Exercise instructions
A picture-free, exact copy of all the records below is the goal.

Dataset extract
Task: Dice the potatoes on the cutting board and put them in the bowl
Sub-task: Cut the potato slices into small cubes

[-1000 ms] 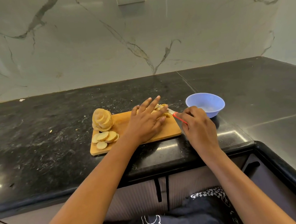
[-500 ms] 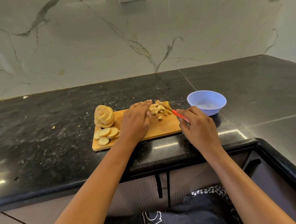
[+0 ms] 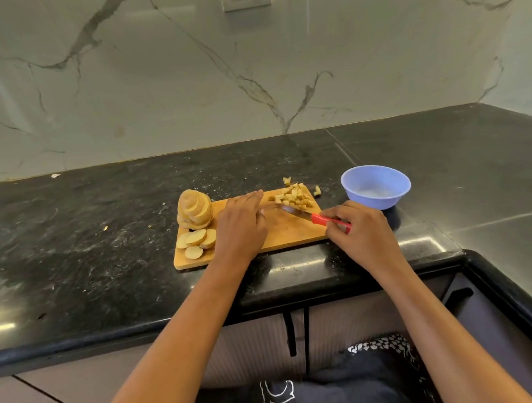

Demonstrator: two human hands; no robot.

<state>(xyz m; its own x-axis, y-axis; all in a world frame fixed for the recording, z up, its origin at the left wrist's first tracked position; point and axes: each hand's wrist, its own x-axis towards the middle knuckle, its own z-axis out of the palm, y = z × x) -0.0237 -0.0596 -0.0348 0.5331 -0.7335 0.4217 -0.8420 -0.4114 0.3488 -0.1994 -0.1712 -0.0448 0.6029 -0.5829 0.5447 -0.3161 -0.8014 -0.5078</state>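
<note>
Left hand [image 3: 239, 229]: fingers straight, palm down on the middle of the cutting board [image 3: 287, 236], holding nothing.
Right hand [image 3: 363, 234]: curled round the red handle of the knife [image 3: 320, 219].
Knife axis: handle near-right, tip far-left, blade beside the diced potatoes [image 3: 295, 195].
Diced potatoes: piled at the board's far right corner.
Potato slices [image 3: 195, 221]: left end of the board.
Bowl [image 3: 376, 202]: on the counter [image 3: 99, 233] just right of the board, its bare bottom showing.

On the wooden board [image 3: 294, 235], potato slices [image 3: 194, 213] are stacked at its left end and dice [image 3: 295, 196] heaped at its far-right corner. The blue bowl [image 3: 375, 187] stands upright just right of it.
</note>
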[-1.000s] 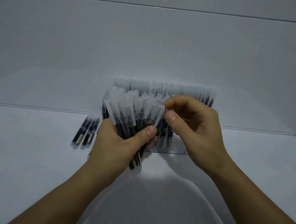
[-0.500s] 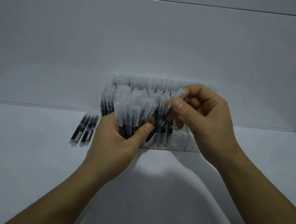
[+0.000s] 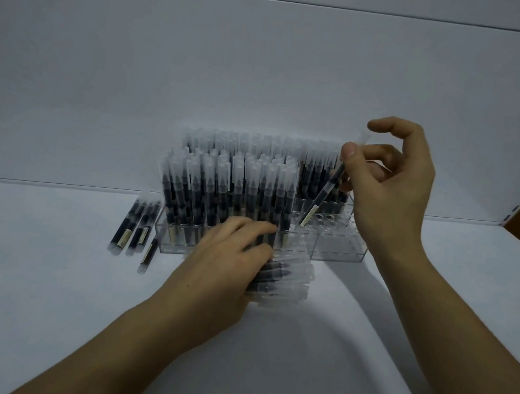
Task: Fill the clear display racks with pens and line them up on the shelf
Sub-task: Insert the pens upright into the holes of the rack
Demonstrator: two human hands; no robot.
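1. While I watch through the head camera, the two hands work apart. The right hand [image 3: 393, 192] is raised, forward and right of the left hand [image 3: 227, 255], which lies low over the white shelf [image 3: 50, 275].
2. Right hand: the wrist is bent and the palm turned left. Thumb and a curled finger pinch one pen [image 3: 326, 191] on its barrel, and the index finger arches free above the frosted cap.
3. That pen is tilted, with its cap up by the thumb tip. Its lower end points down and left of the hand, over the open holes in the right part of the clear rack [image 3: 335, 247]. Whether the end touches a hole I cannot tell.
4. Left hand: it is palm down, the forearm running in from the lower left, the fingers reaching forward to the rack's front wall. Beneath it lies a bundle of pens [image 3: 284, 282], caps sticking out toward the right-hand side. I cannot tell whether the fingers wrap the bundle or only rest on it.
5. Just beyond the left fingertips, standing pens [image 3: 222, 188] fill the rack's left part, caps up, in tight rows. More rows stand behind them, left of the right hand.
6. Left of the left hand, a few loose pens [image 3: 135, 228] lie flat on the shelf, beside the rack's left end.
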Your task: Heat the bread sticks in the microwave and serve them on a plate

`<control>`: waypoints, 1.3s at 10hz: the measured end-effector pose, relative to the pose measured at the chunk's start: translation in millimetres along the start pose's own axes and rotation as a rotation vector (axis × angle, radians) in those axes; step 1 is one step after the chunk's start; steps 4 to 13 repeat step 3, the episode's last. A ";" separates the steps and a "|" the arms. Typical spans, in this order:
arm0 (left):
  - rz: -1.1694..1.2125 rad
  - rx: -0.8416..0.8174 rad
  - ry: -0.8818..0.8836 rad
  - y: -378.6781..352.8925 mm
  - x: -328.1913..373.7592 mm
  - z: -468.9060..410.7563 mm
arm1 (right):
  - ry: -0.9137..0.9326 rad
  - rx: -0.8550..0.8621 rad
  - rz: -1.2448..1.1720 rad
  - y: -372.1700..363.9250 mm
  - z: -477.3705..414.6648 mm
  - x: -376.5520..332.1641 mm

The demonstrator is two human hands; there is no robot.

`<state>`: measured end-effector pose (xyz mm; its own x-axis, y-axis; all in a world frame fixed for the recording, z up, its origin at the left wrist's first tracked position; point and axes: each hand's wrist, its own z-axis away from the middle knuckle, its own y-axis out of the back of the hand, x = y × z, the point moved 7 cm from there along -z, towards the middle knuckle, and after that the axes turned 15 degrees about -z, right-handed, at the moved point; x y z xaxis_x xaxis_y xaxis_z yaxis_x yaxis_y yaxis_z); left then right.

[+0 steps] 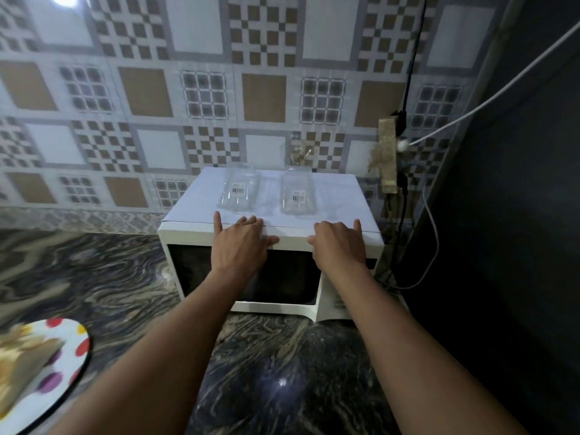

Exercise response
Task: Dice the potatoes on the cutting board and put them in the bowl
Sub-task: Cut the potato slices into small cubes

[-1000 ms] 
[-500 ms] 
[+0 ms] 

Demonstrator: two human hands; no robot.

<state>(xyz m; its own x-axis, y-axis; all in a world frame fixed for the recording, z up, its origin at the left wrist's first tracked position; point and axes: each hand's wrist, its own x-axis towards the middle knuckle, its own z-axis out of the palm, y = z × x) -0.0237 -0.0596 -0.0348 0.5331 -0.7335 0.4217 -0.8420 -0.4114 0.3488 -0.1994 -0.1712 -0.0448 0.6029 -0.5829 0.5447 -0.3161 -0.8014 -0.5078</state>
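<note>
Left hand [image 3: 239, 229]: fingers straight, palm down on the middle of the cutting board [image 3: 287, 236], holding nothing.
Right hand [image 3: 363, 234]: curled round the red handle of the knife [image 3: 320, 219].
Knife axis: handle near-right, tip far-left, blade beside the diced potatoes [image 3: 295, 195].
Diced potatoes: piled at the board's far right corner.
Potato slices [image 3: 195, 221]: left end of the board.
Bowl [image 3: 376, 202]: on the counter [image 3: 99, 233] just right of the board, its bare bottom showing.

On the wooden board [image 3: 294, 235], potato slices [image 3: 194, 213] are stacked at its left end and dice [image 3: 295, 196] heaped at its far-right corner. The blue bowl [image 3: 375, 187] stands upright just right of it.
</note>
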[-1.000s] 
[-0.500s] 
[+0.000s] 
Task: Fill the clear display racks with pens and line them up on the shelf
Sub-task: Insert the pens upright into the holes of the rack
Demonstrator: two human hands; no robot.
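1. While I watch through the head camera, the two hands work apart. The right hand [image 3: 393, 192] is raised, forward and right of the left hand [image 3: 227, 255], which lies low over the white shelf [image 3: 50, 275].
2. Right hand: the wrist is bent and the palm turned left. Thumb and a curled finger pinch one pen [image 3: 326, 191] on its barrel, and the index finger arches free above the frosted cap.
3. That pen is tilted, with its cap up by the thumb tip. Its lower end points down and left of the hand, over the open holes in the right part of the clear rack [image 3: 335, 247]. Whether the end touches a hole I cannot tell.
4. Left hand: it is palm down, the forearm running in from the lower left, the fingers reaching forward to the rack's front wall. Beneath it lies a bundle of pens [image 3: 284, 282], caps sticking out toward the right-hand side. I cannot tell whether the fingers wrap the bundle or only rest on it.
5. Just beyond the left fingertips, standing pens [image 3: 222, 188] fill the rack's left part, caps up, in tight rows. More rows stand behind them, left of the right hand.
6. Left of the left hand, a few loose pens [image 3: 135, 228] lie flat on the shelf, beside the rack's left end.
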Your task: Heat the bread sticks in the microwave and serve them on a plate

`<control>`: waypoints, 1.3s at 10hz: the measured end-effector pose, relative to the pose measured at the chunk's start: translation in millimetres along the start pose's own axes and rotation as a rotation vector (axis × angle, radians) in those axes; step 1 is one step after the chunk's start; steps 4 to 13 repeat step 3, the episode's last. A ";" separates the steps and a "|" the arms. Typical spans, in this order:
arm0 (left):
  - rz: -1.1694..1.2125 rad
  - rx: -0.8416..0.8174 rad
  - ry: -0.8818..0.8836 rad
  - y: -378.6781..352.8925 mm
  - x: -328.1913..373.7592 mm
  - z: -468.9060..410.7563 mm
arm1 (right):
  - ry: -0.9137..0.9326 rad
  - rx: -0.8550..0.8621 rad
  - rz: -1.2448..1.1720 rad
  - y: -372.1700..363.9250 mm
  - z: -477.3705..414.6648 mm
  - x: -376.5520..332.1641 mm

The demonstrator is two human hands; there is no robot.

`<state>`: measured end-effector pose (xyz mm; its own x-axis, y-axis; all in a world frame fixed for the recording, z up, its origin at the left wrist's first tracked position; point and axes: each hand's wrist, its own z-axis away from the middle knuckle, its own y-axis out of the back of the hand, x = y × z, the point moved 7 cm from there along -z, towards the middle knuckle, and after that the axes turned 15 degrees about -z, right-handed, at the moved point; x y z xaxis_x xaxis_y xaxis_z yaxis_x yaxis_y yaxis_z); left then right.

[+0 steps] 

Nothing else belongs in this answer.